> _Description of the task_: Copy each line from the listing below where the word "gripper" shows up.

(Collected material Opens)

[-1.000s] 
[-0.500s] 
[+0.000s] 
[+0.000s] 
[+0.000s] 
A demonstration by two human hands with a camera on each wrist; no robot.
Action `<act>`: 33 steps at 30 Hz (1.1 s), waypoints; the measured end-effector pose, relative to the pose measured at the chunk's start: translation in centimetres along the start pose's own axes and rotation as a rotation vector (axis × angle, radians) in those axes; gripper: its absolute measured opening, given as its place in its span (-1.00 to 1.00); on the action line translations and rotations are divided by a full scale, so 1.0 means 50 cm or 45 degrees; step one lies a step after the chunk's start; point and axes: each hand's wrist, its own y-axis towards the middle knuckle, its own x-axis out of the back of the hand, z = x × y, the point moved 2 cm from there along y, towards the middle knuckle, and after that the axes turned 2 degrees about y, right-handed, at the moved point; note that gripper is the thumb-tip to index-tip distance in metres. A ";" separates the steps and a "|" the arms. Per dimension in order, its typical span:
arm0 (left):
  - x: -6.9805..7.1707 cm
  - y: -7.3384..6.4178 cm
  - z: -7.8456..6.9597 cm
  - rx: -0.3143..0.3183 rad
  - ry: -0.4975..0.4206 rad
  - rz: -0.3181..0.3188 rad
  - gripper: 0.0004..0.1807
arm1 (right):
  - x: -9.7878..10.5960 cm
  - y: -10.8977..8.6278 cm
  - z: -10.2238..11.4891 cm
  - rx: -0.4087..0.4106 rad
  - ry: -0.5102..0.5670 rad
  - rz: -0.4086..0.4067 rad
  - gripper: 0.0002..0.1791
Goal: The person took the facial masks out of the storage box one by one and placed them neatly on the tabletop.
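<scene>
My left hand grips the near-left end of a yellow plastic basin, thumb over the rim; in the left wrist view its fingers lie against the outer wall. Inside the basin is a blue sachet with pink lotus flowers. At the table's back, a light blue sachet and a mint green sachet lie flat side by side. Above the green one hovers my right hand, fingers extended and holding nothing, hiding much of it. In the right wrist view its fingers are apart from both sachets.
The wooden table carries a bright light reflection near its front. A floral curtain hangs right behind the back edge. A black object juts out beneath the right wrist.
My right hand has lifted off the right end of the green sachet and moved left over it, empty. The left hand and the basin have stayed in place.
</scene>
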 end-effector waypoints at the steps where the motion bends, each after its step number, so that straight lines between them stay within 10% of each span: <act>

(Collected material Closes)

> _Response to this task_:
Action `<act>`: 33 steps at 30 Hz (1.1 s), waypoints; the measured end-effector pose, relative to the pose measured at the chunk's start: translation in centimetres along the start pose's own axes and rotation as a rotation vector (axis × angle, radians) in those axes; gripper: its absolute measured opening, given as its place in its span (-1.00 to 1.00); on the action line translations and rotations are divided by a full scale, so 1.0 means 50 cm or 45 degrees; step one lies a step after the chunk's start; point and axes: each hand's wrist, its own y-axis towards the middle knuckle, its own x-axis out of the back of the hand, z = x × y, the point moved 2 cm from there along y, towards the middle knuckle, and after that the axes turned 2 degrees about y, right-handed, at the moved point; note that gripper is the thumb-tip to index-tip distance in metres. A ";" separates the steps and a "|" the arms. Per dimension in order, its typical span:
  - gripper: 0.0004..0.1807
  - gripper: 0.0002..0.1791

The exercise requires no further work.